┏━━
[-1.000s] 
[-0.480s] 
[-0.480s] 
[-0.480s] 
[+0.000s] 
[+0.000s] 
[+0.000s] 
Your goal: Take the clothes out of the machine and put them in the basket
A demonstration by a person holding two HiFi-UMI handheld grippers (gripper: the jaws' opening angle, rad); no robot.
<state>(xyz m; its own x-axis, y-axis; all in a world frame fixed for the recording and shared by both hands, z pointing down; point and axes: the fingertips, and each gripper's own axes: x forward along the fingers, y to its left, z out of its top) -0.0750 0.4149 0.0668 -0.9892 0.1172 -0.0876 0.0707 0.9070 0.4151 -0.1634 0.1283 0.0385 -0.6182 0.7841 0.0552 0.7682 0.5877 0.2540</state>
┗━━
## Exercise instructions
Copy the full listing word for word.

## Completed exercise
[-1.000s] 
[-0.480s] 
[-0.480s] 
[-0.480s] 
[+0.000s] 
[+0.000s] 
[+0.000s] 
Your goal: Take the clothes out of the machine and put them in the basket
A demonstration by a person holding two HiFi-UMI handheld grippers (gripper: the jaws' opening angle, rad); no robot.
<state>(xyz m; its own x-axis, y-axis; all in a world frame fixed for the recording and shared by both hands, z pointing down; point and axes: the fingertips, and each gripper's own axes: x forward along the fingers, y to its left, z out of its top) -0.0750 0.4149 0.0668 -0.9892 0.1172 -0.0876 0.0707 0.9070 0.4151 -0.1634 0.1283 0.0385 -0.6182 0.7841 0.0552 0.7682 0.5877 0.2540</state>

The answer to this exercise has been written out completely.